Merita un capitolo a parte Max Biaggi. In difficoltà sino a pochi secondi dal termine della sessione, il centauro romano ha sfoderato un ultimo giro di grande livello, con un T4 entusiasmante, che lo ha fatto passare dal decimo posto iniziale alla quarta casella dello schieramento. Sarà infatti il "Corsaro" ad aprire la seconda fila, portando la sua Aprilia RSV4 RF numero 3 davanti a un grande Alex Lowes. Il britannico ha portato la sua Suzuki GSX-R1000 prima a passare il turno della Superpole 1 e poi al quinto posto assoluto, per una prestazione davvero considerevole, anche alla luce delle due cadute che lo hanno visto protagonista nel corso dei due turni di questa mattina.

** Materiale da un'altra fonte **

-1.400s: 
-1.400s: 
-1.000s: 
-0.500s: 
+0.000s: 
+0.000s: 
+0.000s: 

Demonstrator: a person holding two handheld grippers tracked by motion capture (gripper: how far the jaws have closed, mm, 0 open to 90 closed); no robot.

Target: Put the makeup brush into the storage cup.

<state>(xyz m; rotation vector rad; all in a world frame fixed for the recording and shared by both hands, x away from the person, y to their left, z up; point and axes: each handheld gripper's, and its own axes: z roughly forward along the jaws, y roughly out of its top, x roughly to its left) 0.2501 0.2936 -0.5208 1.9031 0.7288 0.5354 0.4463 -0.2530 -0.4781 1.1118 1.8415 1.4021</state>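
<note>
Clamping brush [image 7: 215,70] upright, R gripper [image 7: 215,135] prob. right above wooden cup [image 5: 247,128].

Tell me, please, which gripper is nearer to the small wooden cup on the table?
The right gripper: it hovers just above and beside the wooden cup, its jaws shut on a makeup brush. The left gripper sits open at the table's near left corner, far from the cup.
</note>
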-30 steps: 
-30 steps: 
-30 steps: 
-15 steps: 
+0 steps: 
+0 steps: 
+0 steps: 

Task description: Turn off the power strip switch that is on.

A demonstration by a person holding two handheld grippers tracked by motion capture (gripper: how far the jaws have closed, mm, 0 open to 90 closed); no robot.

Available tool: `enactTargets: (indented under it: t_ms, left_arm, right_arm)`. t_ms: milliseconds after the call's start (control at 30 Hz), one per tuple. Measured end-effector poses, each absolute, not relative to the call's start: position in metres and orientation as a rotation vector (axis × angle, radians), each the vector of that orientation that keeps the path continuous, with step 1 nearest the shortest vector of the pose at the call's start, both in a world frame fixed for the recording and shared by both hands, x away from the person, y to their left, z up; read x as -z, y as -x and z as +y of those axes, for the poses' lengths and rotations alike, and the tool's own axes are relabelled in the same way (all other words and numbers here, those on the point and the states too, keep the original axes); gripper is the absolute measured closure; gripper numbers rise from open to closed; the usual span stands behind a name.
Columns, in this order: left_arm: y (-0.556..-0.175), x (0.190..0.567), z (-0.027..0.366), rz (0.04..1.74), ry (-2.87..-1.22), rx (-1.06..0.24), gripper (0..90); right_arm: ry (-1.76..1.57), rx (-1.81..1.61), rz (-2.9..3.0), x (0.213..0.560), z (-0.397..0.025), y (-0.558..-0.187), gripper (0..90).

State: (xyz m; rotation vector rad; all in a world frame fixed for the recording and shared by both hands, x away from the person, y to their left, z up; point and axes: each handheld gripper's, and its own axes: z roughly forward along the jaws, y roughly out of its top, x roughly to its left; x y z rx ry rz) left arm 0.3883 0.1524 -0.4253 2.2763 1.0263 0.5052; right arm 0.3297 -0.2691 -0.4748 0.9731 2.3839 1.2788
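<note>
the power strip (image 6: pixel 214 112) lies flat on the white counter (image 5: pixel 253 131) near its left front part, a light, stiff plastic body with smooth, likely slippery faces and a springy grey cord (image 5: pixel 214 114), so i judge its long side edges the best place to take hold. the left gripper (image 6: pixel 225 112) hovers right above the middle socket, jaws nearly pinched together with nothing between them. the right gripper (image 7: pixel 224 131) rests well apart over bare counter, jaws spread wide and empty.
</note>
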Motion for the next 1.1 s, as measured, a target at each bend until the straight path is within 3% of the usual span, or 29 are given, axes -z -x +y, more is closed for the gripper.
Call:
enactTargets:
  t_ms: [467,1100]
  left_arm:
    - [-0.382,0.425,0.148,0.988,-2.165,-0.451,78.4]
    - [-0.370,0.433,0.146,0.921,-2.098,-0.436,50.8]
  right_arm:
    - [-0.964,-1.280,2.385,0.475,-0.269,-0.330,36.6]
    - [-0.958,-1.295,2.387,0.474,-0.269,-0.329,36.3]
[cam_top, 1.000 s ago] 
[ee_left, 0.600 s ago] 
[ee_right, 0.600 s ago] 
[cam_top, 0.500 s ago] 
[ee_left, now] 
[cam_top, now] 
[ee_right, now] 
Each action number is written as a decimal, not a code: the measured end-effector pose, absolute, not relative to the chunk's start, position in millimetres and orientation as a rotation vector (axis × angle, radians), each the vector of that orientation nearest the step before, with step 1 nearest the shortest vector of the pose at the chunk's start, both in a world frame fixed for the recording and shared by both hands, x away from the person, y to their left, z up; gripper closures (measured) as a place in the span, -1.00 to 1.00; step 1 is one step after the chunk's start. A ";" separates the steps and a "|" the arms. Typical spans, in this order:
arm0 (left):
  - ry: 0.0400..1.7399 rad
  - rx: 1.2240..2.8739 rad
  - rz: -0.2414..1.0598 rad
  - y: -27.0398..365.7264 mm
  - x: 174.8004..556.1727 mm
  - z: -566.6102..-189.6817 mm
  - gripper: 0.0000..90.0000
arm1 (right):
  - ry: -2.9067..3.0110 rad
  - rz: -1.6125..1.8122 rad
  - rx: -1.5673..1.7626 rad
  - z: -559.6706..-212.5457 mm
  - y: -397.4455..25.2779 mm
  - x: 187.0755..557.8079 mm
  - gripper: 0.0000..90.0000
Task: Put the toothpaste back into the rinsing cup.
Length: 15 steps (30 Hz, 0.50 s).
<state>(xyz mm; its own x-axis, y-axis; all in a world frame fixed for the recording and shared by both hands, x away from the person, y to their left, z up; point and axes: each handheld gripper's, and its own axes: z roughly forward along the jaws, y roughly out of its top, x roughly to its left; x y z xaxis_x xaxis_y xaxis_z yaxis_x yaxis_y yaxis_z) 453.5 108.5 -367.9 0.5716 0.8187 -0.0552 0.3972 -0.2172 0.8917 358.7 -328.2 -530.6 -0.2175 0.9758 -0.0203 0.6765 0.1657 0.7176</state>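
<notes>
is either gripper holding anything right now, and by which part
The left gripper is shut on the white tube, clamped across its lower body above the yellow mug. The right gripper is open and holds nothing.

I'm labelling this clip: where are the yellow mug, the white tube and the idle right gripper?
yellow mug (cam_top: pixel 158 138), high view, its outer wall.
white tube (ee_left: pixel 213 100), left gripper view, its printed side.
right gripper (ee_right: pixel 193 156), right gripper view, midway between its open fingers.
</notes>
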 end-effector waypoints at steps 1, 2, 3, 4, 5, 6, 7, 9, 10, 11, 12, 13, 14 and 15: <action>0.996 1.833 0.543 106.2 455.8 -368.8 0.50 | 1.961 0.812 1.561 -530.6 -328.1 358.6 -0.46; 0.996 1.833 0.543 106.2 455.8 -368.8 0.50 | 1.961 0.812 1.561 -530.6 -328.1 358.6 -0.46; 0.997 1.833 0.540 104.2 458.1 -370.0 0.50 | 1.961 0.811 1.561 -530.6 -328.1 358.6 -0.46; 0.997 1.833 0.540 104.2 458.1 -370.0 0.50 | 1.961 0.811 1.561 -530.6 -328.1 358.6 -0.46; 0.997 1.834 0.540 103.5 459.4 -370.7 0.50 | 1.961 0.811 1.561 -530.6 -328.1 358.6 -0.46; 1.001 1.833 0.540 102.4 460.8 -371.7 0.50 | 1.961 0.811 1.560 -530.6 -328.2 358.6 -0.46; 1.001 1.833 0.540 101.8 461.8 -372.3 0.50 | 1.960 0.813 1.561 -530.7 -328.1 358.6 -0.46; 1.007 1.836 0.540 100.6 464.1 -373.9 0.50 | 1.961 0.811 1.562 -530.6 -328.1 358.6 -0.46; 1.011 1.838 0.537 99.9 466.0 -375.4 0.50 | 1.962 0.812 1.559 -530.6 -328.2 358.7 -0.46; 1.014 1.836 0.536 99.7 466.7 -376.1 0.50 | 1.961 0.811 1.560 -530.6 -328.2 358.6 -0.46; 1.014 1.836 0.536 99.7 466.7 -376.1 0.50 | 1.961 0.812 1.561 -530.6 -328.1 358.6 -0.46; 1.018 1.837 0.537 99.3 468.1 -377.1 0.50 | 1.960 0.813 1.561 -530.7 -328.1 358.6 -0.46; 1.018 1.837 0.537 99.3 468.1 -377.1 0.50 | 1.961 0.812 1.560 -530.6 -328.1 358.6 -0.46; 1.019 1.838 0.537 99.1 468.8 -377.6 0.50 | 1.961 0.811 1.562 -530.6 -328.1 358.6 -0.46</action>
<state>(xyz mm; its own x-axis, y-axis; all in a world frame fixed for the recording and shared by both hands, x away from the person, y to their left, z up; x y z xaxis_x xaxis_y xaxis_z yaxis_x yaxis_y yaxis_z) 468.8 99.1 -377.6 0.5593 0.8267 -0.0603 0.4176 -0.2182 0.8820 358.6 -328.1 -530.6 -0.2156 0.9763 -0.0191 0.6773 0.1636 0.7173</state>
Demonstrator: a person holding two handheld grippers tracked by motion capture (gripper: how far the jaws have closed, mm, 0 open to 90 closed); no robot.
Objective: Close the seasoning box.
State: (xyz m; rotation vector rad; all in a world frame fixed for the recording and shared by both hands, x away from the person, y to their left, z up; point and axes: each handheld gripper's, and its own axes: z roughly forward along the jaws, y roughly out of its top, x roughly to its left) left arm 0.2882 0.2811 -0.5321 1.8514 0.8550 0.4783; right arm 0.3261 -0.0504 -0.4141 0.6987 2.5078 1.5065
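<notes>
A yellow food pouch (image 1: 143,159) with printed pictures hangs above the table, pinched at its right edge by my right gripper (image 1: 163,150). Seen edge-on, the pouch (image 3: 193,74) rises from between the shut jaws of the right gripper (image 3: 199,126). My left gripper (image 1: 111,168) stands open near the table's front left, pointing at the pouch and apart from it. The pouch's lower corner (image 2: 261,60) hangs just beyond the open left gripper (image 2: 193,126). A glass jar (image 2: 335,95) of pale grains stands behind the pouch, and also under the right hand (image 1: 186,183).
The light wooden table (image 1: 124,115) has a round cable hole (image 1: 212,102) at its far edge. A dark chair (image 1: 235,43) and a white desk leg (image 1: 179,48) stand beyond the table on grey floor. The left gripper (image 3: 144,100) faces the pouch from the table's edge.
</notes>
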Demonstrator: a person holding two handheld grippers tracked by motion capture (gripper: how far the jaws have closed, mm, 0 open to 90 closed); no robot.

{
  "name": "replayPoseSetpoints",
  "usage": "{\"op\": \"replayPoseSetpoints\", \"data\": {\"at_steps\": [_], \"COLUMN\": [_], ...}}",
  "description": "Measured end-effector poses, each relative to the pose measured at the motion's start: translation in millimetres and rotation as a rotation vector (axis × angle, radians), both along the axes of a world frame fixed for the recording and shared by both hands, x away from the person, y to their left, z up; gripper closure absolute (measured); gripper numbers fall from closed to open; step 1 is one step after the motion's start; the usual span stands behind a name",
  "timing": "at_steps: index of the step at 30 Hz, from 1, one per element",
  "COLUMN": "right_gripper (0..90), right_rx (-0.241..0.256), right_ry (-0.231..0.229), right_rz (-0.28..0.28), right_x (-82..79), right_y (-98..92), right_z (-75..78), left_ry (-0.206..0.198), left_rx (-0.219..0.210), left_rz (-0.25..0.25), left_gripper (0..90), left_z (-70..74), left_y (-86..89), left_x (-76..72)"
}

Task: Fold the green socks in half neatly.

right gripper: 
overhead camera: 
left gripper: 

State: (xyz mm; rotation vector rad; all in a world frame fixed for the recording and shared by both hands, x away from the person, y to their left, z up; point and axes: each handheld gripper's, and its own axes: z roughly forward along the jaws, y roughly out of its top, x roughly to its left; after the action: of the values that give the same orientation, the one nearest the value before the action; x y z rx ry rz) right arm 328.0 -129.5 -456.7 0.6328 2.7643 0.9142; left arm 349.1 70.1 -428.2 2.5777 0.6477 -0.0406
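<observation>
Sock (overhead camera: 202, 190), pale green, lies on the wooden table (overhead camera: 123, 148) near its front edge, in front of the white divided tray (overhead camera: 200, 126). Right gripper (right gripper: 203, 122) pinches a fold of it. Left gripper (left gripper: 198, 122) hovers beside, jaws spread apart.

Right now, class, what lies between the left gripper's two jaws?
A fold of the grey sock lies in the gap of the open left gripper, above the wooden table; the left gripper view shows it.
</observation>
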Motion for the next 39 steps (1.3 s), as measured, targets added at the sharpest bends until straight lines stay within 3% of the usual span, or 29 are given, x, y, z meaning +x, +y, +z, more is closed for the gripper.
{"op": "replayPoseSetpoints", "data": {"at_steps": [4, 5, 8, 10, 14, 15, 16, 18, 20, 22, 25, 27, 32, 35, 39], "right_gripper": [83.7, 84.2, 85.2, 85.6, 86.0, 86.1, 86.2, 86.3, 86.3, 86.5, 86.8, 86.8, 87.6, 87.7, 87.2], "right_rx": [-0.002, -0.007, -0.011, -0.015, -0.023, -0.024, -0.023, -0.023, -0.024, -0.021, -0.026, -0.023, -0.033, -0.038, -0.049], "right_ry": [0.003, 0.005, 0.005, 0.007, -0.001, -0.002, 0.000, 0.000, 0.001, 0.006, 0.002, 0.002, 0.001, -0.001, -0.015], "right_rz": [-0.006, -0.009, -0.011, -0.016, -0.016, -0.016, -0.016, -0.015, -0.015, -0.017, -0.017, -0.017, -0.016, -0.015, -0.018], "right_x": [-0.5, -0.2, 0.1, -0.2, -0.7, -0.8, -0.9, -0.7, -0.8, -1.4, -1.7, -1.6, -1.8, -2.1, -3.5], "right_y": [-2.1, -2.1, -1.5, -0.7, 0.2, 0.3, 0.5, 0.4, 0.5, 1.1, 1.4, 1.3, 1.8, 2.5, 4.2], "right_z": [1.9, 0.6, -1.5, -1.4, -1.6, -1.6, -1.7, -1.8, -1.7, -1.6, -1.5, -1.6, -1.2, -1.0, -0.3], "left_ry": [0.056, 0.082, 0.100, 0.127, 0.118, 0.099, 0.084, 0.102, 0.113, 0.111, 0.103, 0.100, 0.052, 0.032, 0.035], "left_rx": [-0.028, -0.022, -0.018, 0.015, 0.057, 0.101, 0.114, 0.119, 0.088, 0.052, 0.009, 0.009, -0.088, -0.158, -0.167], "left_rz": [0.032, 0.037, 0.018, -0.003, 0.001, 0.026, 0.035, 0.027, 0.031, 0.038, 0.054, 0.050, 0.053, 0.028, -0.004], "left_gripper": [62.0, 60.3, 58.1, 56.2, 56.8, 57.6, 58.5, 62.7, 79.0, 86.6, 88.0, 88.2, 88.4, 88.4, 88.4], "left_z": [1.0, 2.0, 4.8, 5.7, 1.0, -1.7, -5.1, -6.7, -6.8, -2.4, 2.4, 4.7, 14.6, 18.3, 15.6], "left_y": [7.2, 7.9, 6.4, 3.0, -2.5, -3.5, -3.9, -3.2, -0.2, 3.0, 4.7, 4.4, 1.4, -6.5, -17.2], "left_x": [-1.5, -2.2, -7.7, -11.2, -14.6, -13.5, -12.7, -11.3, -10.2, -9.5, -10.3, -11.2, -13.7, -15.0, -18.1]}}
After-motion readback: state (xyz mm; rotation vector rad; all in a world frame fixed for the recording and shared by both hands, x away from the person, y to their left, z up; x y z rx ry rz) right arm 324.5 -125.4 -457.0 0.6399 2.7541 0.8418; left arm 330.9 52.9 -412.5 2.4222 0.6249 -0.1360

Alle spalle di Lowes ecco altri tre piloti britannici. Il primo dei quali è Chaz Davies in sella alla prima e unica Ducati Panigale R ufficiale (data l'assenza per infortunio di Davide Giugliano), staccato di oltre nove decimi dalla Kawasaki Ninja. Dietro il ducatista ecco Jonathan Rea, protagonista in negativo delle Qualifiche odierne. Nel suo ultimo tentativo il leader del mondiale ha scalato una marcia di troppo inserendo la folle e non riuscendo a innestare immediatamente la prima. Tutto ciò ha costretto Rea ad allungare la traiettoria e a perdere decimi importanti per lottare per la pole con il compagno di squadra.

Ottavo tempo per Leon Haslam, con la terza Aprilia RSV4 RF. L'inglese di Noale è stato la vera delusione della Superpole 2, se compariamo i suoi riferimenti cronometrici con quelli siglati dai due compagni di squadra, che si trovano rispettivamente in prima e seconda fila. Nono tempo per il primo pilota italiano, Niccolò Canepa, molto bravo a portare la sua Ducati Panigale R del team Althea in nona posizione davanti al compagno di squadra e connazionale Matteo Baiocco. Proprio quest'ultimo è stato protagonista di un diverbio con Michael van der Mark al termine della Superpole 1, con quest'ultimo infuriato con il centauro italiano per avergli preso la scia nel giro decisivo. Dodicesimo posto per Ayrton Badovini, che però non prederà parte al resto del fine settimana a causa dell'infortunio patito nelle Libere 4.  

Da segnalare inoltre le difficoltà incontrate da tutti i piloti nel sfruttare al meglio la gomma morbida da Qualifica, che è apparsa affatto lontana dalle gomme ordinarie da gara per ciò che riguarda le prestazioni.